Prophet Nuh preaches with confidence. His folks had prejudices against the underprivileged. They told him, “It is obvious that you are human like us, and only the lowest members of society follow you. We do not perceive any particular trait in you” (27). In the end, the water brought on by the Divine vengeance drowns them, but Nuh and his companions are spared.
The narrative of Prophet Hud proceeds in a similar way. In the end, his people are destroyed because they rejected him by saying, “You haven’t presented any proof” (53). The People of Thamud’s ruins were well known to the Makkan populace. Their Prophet was named Salih. The caste system, which discriminates against persons from disadvantaged backgrounds, appears to be their moral ailment. They received a blast as punishment, which killed them.
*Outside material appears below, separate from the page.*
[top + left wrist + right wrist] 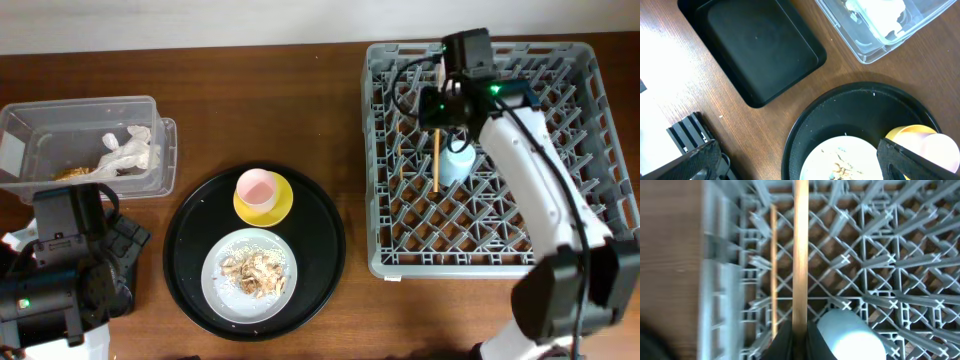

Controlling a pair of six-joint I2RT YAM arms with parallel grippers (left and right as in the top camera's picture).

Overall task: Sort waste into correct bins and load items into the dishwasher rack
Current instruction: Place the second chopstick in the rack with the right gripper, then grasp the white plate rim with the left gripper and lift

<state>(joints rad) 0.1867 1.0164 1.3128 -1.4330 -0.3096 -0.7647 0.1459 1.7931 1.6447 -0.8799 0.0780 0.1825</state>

The Prophet Ibrahim is the next to speak, and he advocates on behalf of his nephew Lut. Lut was sent to the notorious, homophobic citizens of Sodom and Gomorrah. The narrative of Prophet Shu’ayb in Madyan, a wealthy neighbourhood that rejected his message, follows. Their issue appears to be business double-dealing. “My people, do not let your hatred of me cause you to suffer like the people of Nuh, Hud, or Salih did; the people of Lut are not distant from you,” he admonished. So, ask your Lord for forgiveness and make a sincere effort to repent; My Lord is compassionate and loving (90).
Musa and the Pharaoh is the eighth tale in this anthology. The Pharaoh was drowned for his unfairness and his oppression of the Israelites because, like his forebears, he disregarded Musa’s teachings.